Hippo uses slurm for job submissions and resource allocations.  To submit a job to the compute nodes, you first need to write a batch script that looks something like this:

#!/bin/sh
#SBATCH --nodes=<# of nodes>
#SBATCH --ntasks-per-node=<# tasks per node>
#SBATCH --mem=<memory in Mb, max is 64000>
#SBATCH --time=<time in HH:MM:SS format, max is 24:00:00>

# Load modules here.  As an example, uncomment the following line
# if your job requires python.
# module load python

# Commands that you actually want to run go here.
# As a test, you can try uncommenting the following:
# cd /home/<username>
# echo "howdy" > my_first_slurm_job.txt
# echo "Look for my_first_slurm_job.txt in your home directory."

Save the above text to a batch script file.  To actually submit the job, use the command “sbatch <batch script name>”.  To check the queue status, use the command “squeue,” and to delete a job, use the command “scancel <job ID>” (you can check the queue to find the job IDs).

If you see the error message “sbatch: error: Slurm temporarily unable to accept job, sleeping and retrying”, this probably means the queue is completely full – try submitting your job later.

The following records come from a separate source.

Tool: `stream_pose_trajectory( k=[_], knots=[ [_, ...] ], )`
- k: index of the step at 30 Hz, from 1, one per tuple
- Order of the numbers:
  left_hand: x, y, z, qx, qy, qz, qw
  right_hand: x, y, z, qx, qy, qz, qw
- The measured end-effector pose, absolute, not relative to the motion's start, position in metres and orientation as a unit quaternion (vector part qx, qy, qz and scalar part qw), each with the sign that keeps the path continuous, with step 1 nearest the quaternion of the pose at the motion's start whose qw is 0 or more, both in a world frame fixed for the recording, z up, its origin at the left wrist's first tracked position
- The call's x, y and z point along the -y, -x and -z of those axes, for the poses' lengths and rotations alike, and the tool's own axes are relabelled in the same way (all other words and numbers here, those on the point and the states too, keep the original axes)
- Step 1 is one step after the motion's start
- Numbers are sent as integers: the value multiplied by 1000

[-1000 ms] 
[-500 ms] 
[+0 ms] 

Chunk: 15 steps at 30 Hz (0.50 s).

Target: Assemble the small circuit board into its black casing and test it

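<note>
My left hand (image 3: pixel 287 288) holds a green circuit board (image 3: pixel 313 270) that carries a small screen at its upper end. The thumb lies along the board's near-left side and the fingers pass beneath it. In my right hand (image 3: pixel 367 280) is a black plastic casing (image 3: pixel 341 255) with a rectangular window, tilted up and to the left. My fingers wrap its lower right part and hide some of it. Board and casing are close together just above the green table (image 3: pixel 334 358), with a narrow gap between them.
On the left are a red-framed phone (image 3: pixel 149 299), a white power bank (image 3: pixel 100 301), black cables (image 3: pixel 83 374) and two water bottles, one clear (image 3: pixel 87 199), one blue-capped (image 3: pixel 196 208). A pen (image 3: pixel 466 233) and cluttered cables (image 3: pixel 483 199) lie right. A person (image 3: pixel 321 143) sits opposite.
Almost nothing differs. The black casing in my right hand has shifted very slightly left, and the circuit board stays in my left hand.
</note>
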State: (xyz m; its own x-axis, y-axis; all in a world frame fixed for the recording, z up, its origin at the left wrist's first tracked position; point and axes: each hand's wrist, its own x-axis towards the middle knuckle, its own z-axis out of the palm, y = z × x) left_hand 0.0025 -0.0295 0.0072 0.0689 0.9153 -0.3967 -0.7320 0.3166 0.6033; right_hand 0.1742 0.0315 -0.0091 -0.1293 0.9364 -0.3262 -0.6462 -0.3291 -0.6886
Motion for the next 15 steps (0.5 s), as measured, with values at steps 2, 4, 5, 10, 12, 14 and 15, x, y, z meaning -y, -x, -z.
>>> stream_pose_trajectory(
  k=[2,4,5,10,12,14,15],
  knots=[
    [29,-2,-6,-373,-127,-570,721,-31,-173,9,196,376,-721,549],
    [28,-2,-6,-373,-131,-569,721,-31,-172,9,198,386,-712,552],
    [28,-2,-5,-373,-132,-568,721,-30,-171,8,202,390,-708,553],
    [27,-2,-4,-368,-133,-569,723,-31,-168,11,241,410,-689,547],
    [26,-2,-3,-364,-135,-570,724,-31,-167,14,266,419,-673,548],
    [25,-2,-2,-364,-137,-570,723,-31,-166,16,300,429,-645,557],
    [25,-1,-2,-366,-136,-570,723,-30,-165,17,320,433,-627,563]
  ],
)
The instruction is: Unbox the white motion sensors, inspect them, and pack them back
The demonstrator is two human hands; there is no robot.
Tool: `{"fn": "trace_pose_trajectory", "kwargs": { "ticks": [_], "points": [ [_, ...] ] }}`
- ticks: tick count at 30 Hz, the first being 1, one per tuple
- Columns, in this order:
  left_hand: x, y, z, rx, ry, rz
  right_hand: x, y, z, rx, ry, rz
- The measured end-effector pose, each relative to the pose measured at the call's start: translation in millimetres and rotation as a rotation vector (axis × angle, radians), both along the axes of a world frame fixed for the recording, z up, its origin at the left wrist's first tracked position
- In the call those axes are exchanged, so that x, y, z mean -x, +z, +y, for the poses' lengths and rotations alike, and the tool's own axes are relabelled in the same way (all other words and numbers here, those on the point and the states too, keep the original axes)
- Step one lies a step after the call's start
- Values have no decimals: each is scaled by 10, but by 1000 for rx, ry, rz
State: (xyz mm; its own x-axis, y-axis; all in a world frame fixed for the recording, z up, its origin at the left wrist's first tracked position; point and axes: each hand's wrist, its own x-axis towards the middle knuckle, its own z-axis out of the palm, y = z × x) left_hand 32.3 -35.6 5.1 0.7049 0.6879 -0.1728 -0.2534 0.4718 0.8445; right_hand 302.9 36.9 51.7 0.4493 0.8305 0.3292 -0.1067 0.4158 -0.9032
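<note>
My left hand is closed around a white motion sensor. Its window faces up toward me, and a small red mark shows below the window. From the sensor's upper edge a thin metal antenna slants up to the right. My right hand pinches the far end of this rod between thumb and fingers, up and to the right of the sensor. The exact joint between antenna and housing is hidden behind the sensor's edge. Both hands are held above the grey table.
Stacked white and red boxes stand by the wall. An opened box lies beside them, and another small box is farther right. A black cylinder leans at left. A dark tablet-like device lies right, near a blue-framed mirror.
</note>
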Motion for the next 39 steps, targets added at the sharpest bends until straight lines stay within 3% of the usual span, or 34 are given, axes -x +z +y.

If you wish to run a job that does not use the full complement of 20 cores on each node, please do not set your slurm job to use the maximum amount of memory. Many people have jobs to run that do not need much memory, and setting your job to use the maximum of 64 Gb while not using all of the cores on a node means that those cores will be sitting idle until your job finishes. To ensure the most efficient usage of hippo, please check how much memory your job actually requires and request only that.

The current wall clock limit on jobs is 48 hours, so do not try to request a longer run time in your script; otherwise, your job will simply hang in the queue.  For longer jobs, make sure your code checkpoints its results (most widely used software packages can be instructed to do this), and restart jobs from the checkpoint files.  The head node can be used for interactive debugging and short code runs, but do not run long jobs on the head node.

Contact and support

Email hippo-admin@googlegroups.com for support – ensure that you cc this address on all replies, so that we can keep consistent records; never email individual admins (e.g., Robin) directly.

Publications and acknowledgements

Please include something like the following text in publications resulting from usage of Hippo:

“Computations were performed on Hippo at the University of KwaZulu-Natal.”